#### Prompt:
Take every line of the material and reproduce it exactly.

+++++

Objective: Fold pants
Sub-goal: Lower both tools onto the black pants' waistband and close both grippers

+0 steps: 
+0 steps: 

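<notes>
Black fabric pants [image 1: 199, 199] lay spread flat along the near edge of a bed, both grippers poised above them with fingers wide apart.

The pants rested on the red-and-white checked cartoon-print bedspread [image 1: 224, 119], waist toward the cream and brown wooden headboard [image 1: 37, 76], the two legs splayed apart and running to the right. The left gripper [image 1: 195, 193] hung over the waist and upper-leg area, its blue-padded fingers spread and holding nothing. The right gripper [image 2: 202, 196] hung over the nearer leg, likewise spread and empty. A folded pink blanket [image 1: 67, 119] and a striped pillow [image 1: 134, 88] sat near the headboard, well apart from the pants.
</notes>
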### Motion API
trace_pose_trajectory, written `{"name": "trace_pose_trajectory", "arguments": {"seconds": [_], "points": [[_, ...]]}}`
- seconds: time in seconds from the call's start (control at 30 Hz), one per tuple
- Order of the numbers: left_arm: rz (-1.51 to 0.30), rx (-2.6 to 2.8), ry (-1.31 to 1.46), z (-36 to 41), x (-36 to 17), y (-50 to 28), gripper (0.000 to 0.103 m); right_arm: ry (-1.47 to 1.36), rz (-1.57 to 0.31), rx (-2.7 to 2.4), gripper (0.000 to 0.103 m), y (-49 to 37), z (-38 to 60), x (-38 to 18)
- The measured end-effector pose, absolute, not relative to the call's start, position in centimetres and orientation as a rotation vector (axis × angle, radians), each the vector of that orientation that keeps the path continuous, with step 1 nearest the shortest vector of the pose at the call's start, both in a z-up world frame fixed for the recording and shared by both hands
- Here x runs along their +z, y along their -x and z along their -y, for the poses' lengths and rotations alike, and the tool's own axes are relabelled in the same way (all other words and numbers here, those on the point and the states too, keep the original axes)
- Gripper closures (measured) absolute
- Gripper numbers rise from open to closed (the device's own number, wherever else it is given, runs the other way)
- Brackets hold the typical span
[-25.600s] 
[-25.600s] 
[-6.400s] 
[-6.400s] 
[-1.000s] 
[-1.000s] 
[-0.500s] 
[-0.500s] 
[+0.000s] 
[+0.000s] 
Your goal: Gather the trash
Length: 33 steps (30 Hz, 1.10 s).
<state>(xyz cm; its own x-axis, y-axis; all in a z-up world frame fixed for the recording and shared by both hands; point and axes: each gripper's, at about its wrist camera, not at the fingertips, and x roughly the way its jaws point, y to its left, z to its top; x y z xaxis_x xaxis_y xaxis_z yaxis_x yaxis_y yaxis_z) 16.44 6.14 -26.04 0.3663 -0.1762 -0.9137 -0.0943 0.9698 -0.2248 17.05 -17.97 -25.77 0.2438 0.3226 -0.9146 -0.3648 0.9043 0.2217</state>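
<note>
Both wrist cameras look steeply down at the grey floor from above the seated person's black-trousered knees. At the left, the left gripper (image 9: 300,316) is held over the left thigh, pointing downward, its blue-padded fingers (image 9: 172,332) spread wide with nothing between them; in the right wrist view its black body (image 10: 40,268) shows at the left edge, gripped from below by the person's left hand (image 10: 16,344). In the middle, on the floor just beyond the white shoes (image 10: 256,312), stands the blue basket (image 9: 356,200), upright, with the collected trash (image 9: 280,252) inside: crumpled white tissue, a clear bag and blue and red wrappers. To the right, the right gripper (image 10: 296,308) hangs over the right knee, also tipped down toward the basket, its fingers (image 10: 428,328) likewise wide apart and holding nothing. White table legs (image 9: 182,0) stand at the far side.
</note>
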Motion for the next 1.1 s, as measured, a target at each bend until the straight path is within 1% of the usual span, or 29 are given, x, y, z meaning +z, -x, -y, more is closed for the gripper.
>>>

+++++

#### Your solution:
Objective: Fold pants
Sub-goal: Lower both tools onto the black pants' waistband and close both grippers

+0 steps: 
+0 steps: 

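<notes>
Black fabric pants [image 1: 199, 199] lay spread flat along the near edge of a bed, both grippers poised above them with fingers wide apart.

The pants rested on the red-and-white checked cartoon-print bedspread [image 1: 224, 119], waist toward the cream and brown wooden headboard [image 1: 37, 76], the two legs splayed apart and running to the right. The left gripper [image 1: 195, 193] hung over the waist and upper-leg area, its blue-padded fingers spread and holding nothing. The right gripper [image 2: 202, 196] hung over the nearer leg, likewise spread and empty. A folded pink blanket [image 1: 67, 119] and a striped pillow [image 1: 134, 88] sat near the headboard, well apart from the pants.
</notes>
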### Motion API
trace_pose_trajectory, written `{"name": "trace_pose_trajectory", "arguments": {"seconds": [_], "points": [[_, ...]]}}`
- seconds: time in seconds from the call's start (control at 30 Hz), one per tuple
- Order of the numbers: left_arm: rz (-1.51 to 0.30), rx (-2.6 to 2.8), ry (-1.31 to 1.46), z (-36 to 41), x (-36 to 17), y (-50 to 28), gripper (0.000 to 0.103 m); right_arm: ry (-1.47 to 1.36), rz (-1.57 to 0.31), rx (-2.7 to 2.4), gripper (0.000 to 0.103 m), y (-49 to 37), z (-38 to 60), x (-38 to 18)
- The measured end-effector pose, absolute, not relative to the call's start, position in centimetres and orientation as a rotation vector (axis × angle, radians), each the vector of that orientation that keeps the path continuous, with step 1 nearest the shortest vector of the pose at the call's start, both in a z-up world frame fixed for the recording and shared by both hands
- Here x runs along their +z, y along their -x and z along their -y, for the poses' lengths and rotations alike, and the tool's own axes are relabelled in the same way (all other words and numbers here, those on the point and the states too, keep the original axes)
- Gripper closures (measured) absolute
- Gripper numbers rise from open to closed (the device's own number, wherever else it is given, runs the other way)
- Brackets hold the typical span
[-25.600s] 
[-25.600s] 
[-6.400s] 
[-6.400s] 
[-1.000s] 
[-1.000s] 
[-0.500s] 
[-0.500s] 
[+0.000s] 
[+0.000s] 
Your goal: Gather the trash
Length: 33 steps (30 Hz, 1.10 s).
<state>(xyz cm; its own x-axis, y-axis; all in a z-up world frame fixed for the recording and shared by both hands; point and axes: each gripper's, at about its wrist camera, not at the fingertips, and x roughly the way its jaws point, y to its left, z to its top; x y z xaxis_x xaxis_y xaxis_z yaxis_x yaxis_y yaxis_z) 16.44 6.14 -26.04 0.3663 -0.1762 -0.9137 -0.0943 0.9698 -0.2248 17.05 -17.97 -25.77 0.2438 0.3226 -0.9146 -0.3648 0.9043 0.2217</state>
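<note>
Both wrist cameras look steeply down at the grey floor from above the seated person's black-trousered knees. At the left, the left gripper (image 9: 300,316) is held over the left thigh, pointing downward, its blue-padded fingers (image 9: 172,332) spread wide with nothing between them; in the right wrist view its black body (image 10: 40,268) shows at the left edge, gripped from below by the person's left hand (image 10: 16,344). In the middle, on the floor just beyond the white shoes (image 10: 256,312), stands the blue basket (image 9: 356,200), upright, with the collected trash (image 9: 280,252) inside: crumpled white tissue, a clear bag and blue and red wrappers. To the right, the right gripper (image 10: 296,308) hangs over the right knee, also tipped down toward the basket, its fingers (image 10: 428,328) likewise wide apart and holding nothing. White table legs (image 9: 182,0) stand at the far side.
</note>
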Motion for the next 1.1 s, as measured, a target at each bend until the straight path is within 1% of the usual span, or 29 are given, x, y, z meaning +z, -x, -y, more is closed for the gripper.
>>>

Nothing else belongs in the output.